Heroes by Ken Mochizuki is about a Japanese-American boy, Donnie. The story happens in America after the Korean War. Dom Lee illustrates the story.

Ken Mochizuki’s Heroes is a picture book about a little boy, due to being Japanese, is always wrongly considered the enemy. Donnie hates playing war games with his playmates. He is always the “bad guy,” not a “good guy.” The reason he plays with the children is because they are the only ones in his neighborhood.

What the other children don’t know is that Donnie’s father served in World War II. Donnie’s Uncle was an officer during the Korean War. Donnie wants them to share their past with the other children, but like so many soldiers, they don’t want to talk of war. Let alone discuss the topic with children.

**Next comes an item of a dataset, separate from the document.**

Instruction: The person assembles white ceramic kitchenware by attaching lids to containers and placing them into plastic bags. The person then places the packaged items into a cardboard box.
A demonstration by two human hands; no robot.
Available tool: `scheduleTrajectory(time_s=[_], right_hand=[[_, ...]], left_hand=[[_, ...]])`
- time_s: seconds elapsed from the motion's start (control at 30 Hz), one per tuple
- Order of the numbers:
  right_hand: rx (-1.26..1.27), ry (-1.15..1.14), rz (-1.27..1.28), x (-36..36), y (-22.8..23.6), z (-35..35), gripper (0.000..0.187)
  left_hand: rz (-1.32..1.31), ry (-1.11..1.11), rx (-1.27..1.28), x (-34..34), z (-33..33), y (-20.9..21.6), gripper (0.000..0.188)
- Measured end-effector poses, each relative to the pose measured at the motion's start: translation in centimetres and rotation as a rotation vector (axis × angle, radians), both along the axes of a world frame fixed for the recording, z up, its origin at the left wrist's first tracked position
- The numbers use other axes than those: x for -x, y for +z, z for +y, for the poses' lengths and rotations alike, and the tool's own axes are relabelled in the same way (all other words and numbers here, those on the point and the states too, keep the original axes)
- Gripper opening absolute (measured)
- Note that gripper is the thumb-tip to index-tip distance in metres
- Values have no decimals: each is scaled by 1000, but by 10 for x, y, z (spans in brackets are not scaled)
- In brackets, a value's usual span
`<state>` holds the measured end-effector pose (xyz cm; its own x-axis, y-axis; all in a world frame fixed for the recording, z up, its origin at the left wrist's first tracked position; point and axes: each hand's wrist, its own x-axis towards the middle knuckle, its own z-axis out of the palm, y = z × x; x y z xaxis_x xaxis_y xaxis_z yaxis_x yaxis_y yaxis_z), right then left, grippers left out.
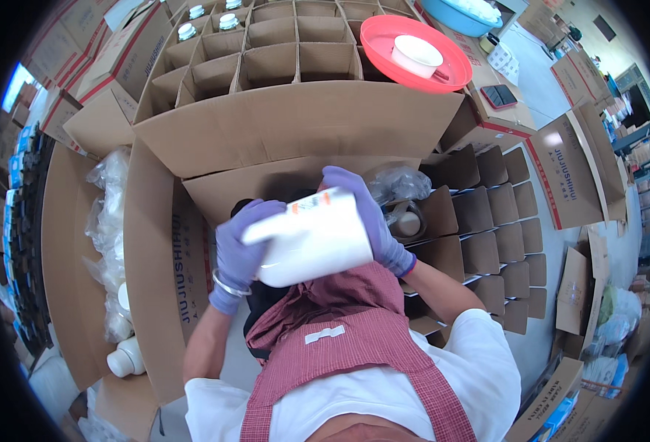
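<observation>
Between my purple-gloved hands, a white, smooth, roughly cylindrical container (317, 247) lies tilted sideways above my lap. An orange-and-white label shows near its upper edge, and motion blurs part of it. My left hand (242, 239) is closed at its left end, beside a white projecting part whose kind I cannot make out. Around the right end wraps my right hand (369, 210), fingers along the upper side. Just beyond the right hand, in a divided carton (479, 243), sit clear plastic bags (398, 184) and a round whitish piece (409, 223).
Ahead stands a large divided carton (295, 121) with several white-capped items (229, 21) and a red basin (376, 44) holding a white bowl (415, 53). At left, an open carton (74, 280) holds bagged white containers (127, 358). A phone (499, 96) lies at the right.
</observation>
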<state>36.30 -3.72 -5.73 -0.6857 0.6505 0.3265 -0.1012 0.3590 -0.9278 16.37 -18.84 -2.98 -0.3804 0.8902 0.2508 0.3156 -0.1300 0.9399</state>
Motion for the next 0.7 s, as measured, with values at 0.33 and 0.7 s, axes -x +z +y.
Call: scheduleTrajectory(time_s=[0.33,0.7], right_hand=[[96,188,154,-6,0,10,52],[-1181,-779,-511,20,148,178,64]], left_hand=[[-67,78,-16,-1,9,-1,31],[-531,348,-240,3,2,4,41]])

One day, children taunt and chase Donnie to his family’s gas station. They are pointing their finger at him, pretending to shoot him. Donnie is tired of the mistreatment at the hands of others. Donnie’s father and uncle witness everything.

The following day, Donnie’s father and Uncle arrive after school. They come in the family truck, but are not dressed as usual. Donnie’s father is wearing his United States’ of America Army Cap with medals. His uncle is wearing his full dress uniform. Neither man says a word. Nor do the children. Donnie’s father throws Donnie a spiral pass. Soon all the children are playing football. No one calls Donnie the “bad guy” anymore.

Ken Mochizuki shares in Heroes information on the 442nd Regimental Combat Team. This all Japanese-American Army regiment fought in Europe. It is one of the most highly decorated units in U.S. history.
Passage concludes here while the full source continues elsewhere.